BACKGROUND AND OBJECTIVES: Viloxazine extended-release (viloxazine ER) capsules (QelbreeTM) is a novel nonstimulant recently approved as a treatment for attention-deficit/hyperactivity disorder in children and adolescents. Here, we determined whether the pharmacokinetics of viloxazine are impacted by consuming the capsule contents sprinkled on applesauce rather than an intact capsule, and the effect of a high-fat meal on the pharmacokinetics of viloxazine ER. METHODS: This was a randomized, open-label, crossover, three-treatment, three-period study in healthy adults using orally administered single-dose viloxazine ER 200 mg capsules. Subjects consumed (1) an intact capsule after a 10-h fast (control condition); (2) the capsule contents sprinkled on one tablespoon of applesauce; and (3) an intact capsule with a standard high-fat meal. Blood samples were collected for 48 h post-dosing. Relative bioavailability analyses were performed to assess the impact of each test condition against the control condition (intact capsule, fasting). The absence of an impact was indicated if the 90% confidence interval (CI) for the least-squares geometric mean ratio (LSGMR) of maximal concentration (Cmax), the area under the concentration-time curve from time 0 to the last measurable concentration time (AUClast), and the area under the concentration-time curve from time 0 to infinity (AUCinf) were within the predetermined no-difference limits of 80-125%. RESULTS: Out of 27 enrolled subjects, 25 were included in the pharmacokinetic analysis. The LSGMR (90% CI) for viloxazine ER sprinkled vs. intact were 90.10% (83.35-97.40) for Cmax, 93.71% (89.09-98.57) for AUClast, and 95.37% (89.80-101.28) for AUCinf.
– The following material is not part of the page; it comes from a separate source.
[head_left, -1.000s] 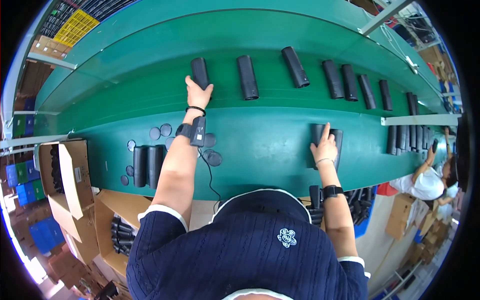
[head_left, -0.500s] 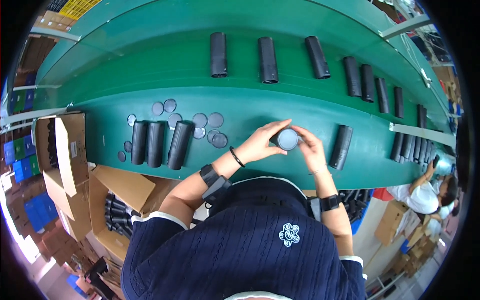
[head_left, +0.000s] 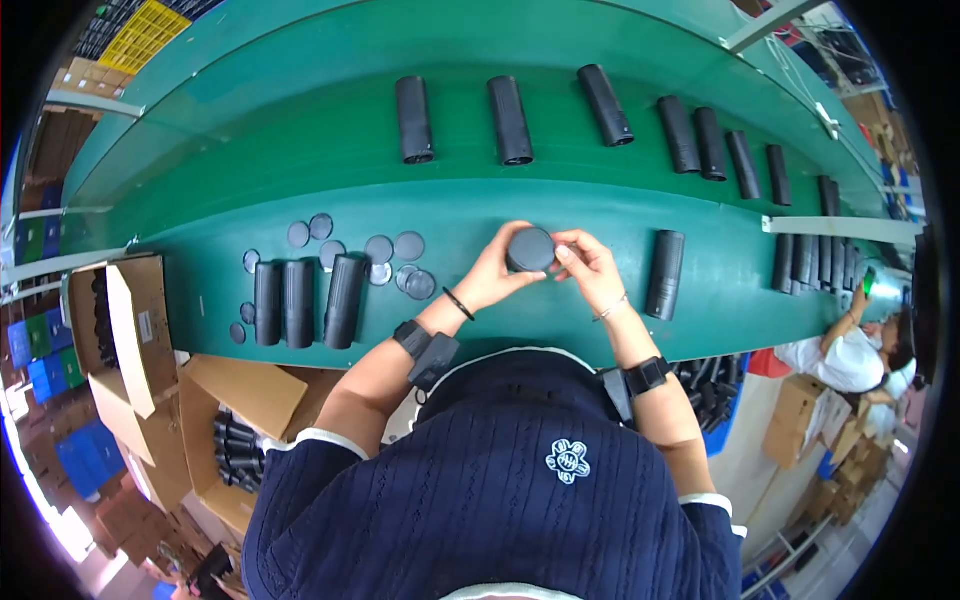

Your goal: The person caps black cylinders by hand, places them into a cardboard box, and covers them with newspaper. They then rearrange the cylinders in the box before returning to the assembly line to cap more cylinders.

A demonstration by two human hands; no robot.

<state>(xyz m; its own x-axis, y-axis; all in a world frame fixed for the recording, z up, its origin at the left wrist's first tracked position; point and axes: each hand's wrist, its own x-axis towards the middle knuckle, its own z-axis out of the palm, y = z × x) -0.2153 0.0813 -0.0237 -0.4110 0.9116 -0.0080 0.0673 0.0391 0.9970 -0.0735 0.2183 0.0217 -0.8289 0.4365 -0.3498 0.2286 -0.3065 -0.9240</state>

The LSGMR (90% CI) for viloxazine ER consumed in the fed state vs. fasting state were 90.86% (84.05-98.21) for Cmax, 89.68% (85.26-94.33) for AUClast, and 92.35% (86.96-98.07) for AUCinf. The 90% CIs of the LSGMRs were within the predetermined no-difference limits of 80-125%. Viloxazine ER was well tolerated, with most adverse events reported as mild. CONCLUSIONS: These data suggest that viloxazine ER can be consumed sprinkled on applesauce or as intact capsules with or without meals without significantly changing its pharmacokinetics.